_WORK ORDER_. Beginning at the top of the data below, write out every line exactly until you reach the line with "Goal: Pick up", and include that line.

_PROVIDED INFORMATION_.

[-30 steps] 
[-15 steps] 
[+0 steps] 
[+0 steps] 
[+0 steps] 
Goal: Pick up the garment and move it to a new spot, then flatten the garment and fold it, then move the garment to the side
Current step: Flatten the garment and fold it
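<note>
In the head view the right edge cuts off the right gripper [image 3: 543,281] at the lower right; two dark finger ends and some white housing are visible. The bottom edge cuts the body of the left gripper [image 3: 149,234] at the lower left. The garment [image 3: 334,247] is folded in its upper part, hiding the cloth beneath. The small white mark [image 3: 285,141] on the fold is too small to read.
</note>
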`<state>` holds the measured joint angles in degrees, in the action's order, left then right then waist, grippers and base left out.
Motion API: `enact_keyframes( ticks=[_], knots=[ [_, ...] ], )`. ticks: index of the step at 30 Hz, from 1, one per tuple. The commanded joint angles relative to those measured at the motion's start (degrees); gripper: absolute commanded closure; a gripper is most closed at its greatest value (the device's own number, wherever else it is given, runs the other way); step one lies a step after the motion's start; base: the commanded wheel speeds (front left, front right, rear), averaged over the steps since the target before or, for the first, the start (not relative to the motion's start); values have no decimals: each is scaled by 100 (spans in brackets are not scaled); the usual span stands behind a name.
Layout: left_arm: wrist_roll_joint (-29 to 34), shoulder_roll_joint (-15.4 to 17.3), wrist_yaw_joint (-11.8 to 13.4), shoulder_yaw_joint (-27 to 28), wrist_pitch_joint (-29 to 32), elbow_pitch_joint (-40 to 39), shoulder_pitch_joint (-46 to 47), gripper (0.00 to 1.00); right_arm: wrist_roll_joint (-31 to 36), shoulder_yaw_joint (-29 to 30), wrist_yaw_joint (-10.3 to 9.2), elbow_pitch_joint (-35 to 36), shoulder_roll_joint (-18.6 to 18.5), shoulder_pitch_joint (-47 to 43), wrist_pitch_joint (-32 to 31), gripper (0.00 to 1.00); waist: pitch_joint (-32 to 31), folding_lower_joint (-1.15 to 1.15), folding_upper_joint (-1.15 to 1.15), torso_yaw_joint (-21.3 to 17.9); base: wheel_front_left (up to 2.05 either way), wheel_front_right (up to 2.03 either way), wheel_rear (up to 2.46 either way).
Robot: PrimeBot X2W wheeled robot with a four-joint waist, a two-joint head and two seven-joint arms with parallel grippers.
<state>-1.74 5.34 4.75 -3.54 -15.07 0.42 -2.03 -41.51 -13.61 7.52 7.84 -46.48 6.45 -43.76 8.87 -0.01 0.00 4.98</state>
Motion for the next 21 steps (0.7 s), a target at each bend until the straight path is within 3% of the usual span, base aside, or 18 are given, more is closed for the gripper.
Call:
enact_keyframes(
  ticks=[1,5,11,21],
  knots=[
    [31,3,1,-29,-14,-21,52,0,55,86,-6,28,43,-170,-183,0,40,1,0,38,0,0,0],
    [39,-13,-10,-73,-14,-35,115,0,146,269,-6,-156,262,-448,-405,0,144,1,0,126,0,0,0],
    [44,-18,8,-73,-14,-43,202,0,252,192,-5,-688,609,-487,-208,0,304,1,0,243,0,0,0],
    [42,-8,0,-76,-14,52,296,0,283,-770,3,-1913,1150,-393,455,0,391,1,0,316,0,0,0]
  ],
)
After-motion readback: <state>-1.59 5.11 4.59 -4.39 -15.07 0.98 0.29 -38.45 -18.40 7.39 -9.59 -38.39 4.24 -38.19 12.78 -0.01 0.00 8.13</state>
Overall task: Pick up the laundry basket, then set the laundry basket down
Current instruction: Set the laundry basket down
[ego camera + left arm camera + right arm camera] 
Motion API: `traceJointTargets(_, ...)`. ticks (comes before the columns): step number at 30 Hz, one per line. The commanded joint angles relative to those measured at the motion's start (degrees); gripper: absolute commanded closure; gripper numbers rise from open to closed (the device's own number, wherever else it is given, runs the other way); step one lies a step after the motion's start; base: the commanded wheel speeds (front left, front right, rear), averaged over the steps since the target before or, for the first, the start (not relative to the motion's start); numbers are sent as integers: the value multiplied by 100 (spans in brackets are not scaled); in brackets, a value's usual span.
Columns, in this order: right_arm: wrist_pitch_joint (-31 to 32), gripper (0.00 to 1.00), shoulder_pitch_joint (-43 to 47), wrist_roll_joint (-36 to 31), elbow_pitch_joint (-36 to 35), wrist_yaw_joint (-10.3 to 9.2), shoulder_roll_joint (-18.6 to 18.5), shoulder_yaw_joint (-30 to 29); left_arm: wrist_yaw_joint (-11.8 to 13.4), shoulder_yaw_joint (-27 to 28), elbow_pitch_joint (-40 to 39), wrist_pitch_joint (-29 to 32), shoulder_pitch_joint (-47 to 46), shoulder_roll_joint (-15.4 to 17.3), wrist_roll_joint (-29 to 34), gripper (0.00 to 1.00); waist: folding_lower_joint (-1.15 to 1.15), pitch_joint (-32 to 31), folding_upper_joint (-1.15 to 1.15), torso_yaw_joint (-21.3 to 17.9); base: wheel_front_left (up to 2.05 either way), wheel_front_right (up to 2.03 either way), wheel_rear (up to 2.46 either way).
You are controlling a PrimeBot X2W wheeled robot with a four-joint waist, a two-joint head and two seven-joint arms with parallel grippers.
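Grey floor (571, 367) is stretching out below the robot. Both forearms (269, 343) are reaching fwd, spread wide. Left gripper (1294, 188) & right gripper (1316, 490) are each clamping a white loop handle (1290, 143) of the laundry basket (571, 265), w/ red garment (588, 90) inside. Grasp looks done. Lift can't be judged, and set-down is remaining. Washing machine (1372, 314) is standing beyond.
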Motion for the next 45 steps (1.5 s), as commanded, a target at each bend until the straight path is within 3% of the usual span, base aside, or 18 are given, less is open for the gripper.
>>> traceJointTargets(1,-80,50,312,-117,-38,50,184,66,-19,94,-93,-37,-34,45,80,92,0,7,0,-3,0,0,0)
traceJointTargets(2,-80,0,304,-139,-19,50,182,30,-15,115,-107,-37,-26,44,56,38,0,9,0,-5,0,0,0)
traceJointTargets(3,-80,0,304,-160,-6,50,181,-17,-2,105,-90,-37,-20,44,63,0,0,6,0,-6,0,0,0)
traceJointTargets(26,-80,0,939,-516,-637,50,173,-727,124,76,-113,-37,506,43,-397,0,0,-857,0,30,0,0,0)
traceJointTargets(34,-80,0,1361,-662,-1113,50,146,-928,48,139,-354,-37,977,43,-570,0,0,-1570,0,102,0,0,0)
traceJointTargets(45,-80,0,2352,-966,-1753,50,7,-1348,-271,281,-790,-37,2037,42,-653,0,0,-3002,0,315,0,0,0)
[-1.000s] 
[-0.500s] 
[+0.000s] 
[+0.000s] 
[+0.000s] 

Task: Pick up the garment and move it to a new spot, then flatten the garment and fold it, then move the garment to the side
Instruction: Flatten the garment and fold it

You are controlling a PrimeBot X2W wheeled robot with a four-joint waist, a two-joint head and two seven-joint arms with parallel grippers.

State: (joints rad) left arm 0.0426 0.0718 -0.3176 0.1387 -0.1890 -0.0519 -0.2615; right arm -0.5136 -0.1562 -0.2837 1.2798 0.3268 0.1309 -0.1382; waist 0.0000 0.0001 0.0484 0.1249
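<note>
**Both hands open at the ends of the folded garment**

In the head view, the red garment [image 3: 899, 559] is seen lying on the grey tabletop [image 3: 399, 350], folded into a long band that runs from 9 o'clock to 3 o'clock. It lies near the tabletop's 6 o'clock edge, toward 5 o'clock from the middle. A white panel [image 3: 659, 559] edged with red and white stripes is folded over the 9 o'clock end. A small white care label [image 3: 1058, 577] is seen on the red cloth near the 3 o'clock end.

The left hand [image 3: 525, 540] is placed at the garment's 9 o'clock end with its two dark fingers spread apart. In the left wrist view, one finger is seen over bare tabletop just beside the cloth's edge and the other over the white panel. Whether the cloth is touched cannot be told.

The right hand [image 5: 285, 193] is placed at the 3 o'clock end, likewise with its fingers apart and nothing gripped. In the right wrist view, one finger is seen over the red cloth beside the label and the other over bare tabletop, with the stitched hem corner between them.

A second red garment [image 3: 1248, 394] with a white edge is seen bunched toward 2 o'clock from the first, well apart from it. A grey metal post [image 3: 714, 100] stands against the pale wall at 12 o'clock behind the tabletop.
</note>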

_ANSWER TO THIS TASK_.
[-30 steps] 
[-15 steps] 
[+0 steps] 
[+0 steps] 
[+0 steps] 
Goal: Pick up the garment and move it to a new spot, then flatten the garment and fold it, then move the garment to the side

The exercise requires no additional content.